À la recherche de Violeta Martínez
Desvío de Noche, long métrage de fiction d’Ariane Falardeau St-Amour et de Paul Chotel, s’ouvre sur une image annonciatrice d’un mystère profond et enveloppant. Deux hommes se parlent: l’un se balance doucement dans un hamac, l’autre, silhouette assombrie en arrière-plan, ramasse des bouteilles vides. Ils discutent de lumière, d’étoiles filantes, de vœux. À la question «Quel vœu as-tu fait?» posée par l’homme qui se berce, l’autre répond, sans artifices: «Les vœux sont des secrets.» L’image s’évanouit dans un soupir, les visages disparaissent. Une tempête de neige sur fond noir ouvre alors une autre histoire, légende contemporaine insolite. C’est celle de Violeta Martínez, patineuse artistique de grand talent qui, lors des finales d’un championnat, s’est immobilisée en plein numéro et a décidé de quitter subitement la glace pour s’éclipser sans laisser de traces. Nous est ainsi racontée, au cœur de ce «détour de nuit» qui donne son titre à l’œuvre, l’enquête sinueuse d’une journaliste (presque toujours invisible à l’écran, mais narrée par la voix envoûtante de Marie Brassard) partie à la recherche de cette étoile disparue sur la côte ouest du Mexique.
Ce premier film de Falardeau St-Amour et de Chotel, volontairement déstabilisant sur le plan de la structure narrative, traite l’énigme non pas en tant que simple thématique, mais en fait l’horizon de sa démarche pratique et esthétique, qui touche quelque peu au documentaire, mais s’en détache aussi par sa forme fictive et onirique. Le mystère qui entoure la disparition de Violeta Martínez est travaillé à l’écran dans ce qu’il a de très concret: il abrite une complexité, une intimité, mais aussi un terrain de résistance, qui se fait sentir dans la parole des habitant·es que la narratrice anonyme interroge dans ce petit village de bord de mer (le tournage a eu lieu à Zipolite, mais le lieu ici est tu). Violeta Martínez «n’habite plus là», ou alors, «on ne la connaît pas», ou bien «on a perdu sa trace». On comprend rapidement, à travers ces réponses évasives, l’ampleur des présences fantomales et l’impénétrabilité d’une parole qui ne se délie, ne s’étend ou ne se donne que selon ses propres règles. Les clés manquant aux récits troués se méritent, dans ce petit village du Mexique, et le film de Falardeau St-Amour et de Chotel met en scène avec une attention sincère la portée magique et imprévisible que produisent les traditions orales, les récits gigognes et les mémoires fragmentées qui se reconstruisent au fil des mots prononcés (enfin) tout haut. Or, au fil des rencontres, le personnage de Violeta Martínez continue malgré tout son échappée: il se révèle toujours au-devant de l’histoire de sa propre fuite. La figure romantique d’Armando, amant délaissé des années auparavant par Violeta, devenu marin triste perdu en mer, et celle du père défunt, Juan Martínez, reposant dans la jungle, densifient la portée légendaire de cette histoire inexplicable, et donnent un deuxième souffle à l’enquête. Personnages-mirages, Violeta, Armando et Juan sont racontés par d’autres, ils sont des songes vaporeux que les deux cinéastes font exister selon une condition d’être au monde intervallaire.

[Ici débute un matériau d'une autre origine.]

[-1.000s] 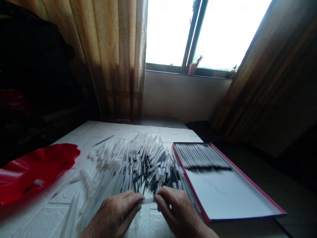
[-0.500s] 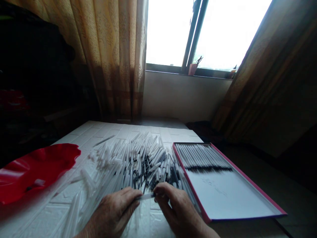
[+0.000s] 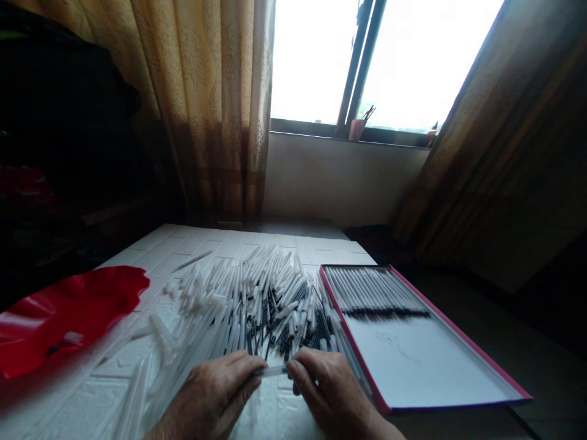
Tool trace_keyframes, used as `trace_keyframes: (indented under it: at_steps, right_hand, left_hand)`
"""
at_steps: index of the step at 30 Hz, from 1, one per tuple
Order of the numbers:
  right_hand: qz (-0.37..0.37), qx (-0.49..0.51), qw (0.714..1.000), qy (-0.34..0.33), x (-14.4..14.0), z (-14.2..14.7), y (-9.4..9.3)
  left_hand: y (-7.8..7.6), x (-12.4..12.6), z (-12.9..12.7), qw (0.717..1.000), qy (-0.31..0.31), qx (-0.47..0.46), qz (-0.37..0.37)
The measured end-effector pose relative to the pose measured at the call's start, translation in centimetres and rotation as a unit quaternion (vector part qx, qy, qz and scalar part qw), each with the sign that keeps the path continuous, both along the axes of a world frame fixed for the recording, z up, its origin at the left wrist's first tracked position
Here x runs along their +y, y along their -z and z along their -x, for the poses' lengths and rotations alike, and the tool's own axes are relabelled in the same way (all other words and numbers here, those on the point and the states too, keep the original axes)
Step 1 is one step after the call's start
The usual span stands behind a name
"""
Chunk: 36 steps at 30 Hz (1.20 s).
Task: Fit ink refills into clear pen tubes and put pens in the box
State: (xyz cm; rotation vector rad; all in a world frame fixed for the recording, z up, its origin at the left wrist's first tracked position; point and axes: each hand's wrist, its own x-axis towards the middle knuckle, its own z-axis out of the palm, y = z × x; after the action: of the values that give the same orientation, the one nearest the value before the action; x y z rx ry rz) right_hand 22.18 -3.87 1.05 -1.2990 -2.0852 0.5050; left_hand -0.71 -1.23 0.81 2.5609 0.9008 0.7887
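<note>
at the bottom centre of the frame the left hand [image 3: 215,397] and the right hand [image 3: 328,394] met over a short clear pen tube [image 3: 274,370], each pinching one end between narrow, closed fingers [image 3: 257,371]. the tube lay level, just above the white brick-patterned tabletop [image 3: 151,241]. right behind the hands, in the middle of the frame, spread a loose pile of pen parts [image 3: 257,299], white barrels mixed with black-tipped refills. to the right of it lay a flat pink-edged box [image 3: 458,342] with a neat row of refills [image 3: 373,292] across its far end, the near part showing bare white. a red wavy-edged dish [image 3: 68,311] sat at the left edge. curtains [image 3: 206,104] and a bright window [image 3: 380,61] filled the top of the frame.
</note>
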Motion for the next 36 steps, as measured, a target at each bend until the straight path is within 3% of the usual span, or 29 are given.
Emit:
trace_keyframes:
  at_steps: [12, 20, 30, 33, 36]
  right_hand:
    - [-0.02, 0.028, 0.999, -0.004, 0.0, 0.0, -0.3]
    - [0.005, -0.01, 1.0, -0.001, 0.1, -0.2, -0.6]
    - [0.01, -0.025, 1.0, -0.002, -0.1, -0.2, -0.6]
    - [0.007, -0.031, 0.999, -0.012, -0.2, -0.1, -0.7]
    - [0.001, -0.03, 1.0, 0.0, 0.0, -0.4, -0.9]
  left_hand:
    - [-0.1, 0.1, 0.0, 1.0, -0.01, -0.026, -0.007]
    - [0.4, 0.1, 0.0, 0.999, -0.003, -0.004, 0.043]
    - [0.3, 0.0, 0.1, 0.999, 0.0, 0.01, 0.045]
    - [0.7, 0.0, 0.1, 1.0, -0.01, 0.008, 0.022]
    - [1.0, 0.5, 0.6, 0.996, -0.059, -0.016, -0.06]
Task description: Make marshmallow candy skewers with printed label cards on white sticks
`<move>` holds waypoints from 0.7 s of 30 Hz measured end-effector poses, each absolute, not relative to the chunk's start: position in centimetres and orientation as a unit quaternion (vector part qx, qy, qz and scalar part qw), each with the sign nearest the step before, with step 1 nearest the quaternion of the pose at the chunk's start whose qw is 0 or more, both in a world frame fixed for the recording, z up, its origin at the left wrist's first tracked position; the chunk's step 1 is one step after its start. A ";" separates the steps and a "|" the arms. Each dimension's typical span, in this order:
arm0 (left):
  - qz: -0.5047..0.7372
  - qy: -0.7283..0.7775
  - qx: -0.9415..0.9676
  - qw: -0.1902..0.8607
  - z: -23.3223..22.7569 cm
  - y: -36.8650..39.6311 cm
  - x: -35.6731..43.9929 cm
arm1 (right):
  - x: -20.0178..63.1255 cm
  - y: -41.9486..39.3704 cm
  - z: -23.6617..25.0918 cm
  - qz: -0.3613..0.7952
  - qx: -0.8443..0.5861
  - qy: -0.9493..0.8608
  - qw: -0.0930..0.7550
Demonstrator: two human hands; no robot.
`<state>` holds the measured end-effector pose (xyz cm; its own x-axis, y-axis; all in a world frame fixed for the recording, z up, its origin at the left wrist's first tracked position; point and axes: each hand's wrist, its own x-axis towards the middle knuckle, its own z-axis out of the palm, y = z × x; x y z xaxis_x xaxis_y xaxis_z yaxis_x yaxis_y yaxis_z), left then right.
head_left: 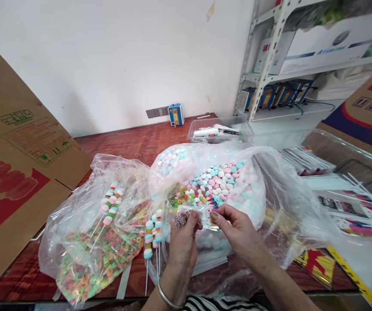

S’il s’agit en effet d’interroger dans Desvío de Noche l’idée même d’énigme comme un moteur de réflexion et de recherche formelles, le film de Falardeau St-Amour et de Chotel investigue également sur les situations d’entre-deux dans tout ce qu’elles ont d’inusité. De ces croisements constants entre le français et l’espagnol, le rêve et la réalité, la jungle luxuriante et la mer déchaînée, la clarté et les ténèbres, résulte un ultime détour, qui s’impose de manière feutrée au milieu du film. La «vraie» nuit commence alors, et on s’enfonce dans les feuillages touffus avec deux hommes du village rencontrés plus tôt (qu’on comprend plus tard être ceux de la scène inaugurale). Ce qui était douce errance sensorielle se transforme en une divagation fiévreuse qui opacifie le propos, et c’est là où l’équilibre se fragilise, la lenteur du film s’accroissant alors que cette deuxième partie plus diffuse perd graduellement en suspense. La tension et l’étrangeté s’estompent, les changements de perspective se multiplient, et une impression de stagnation atteint le rythme du récit.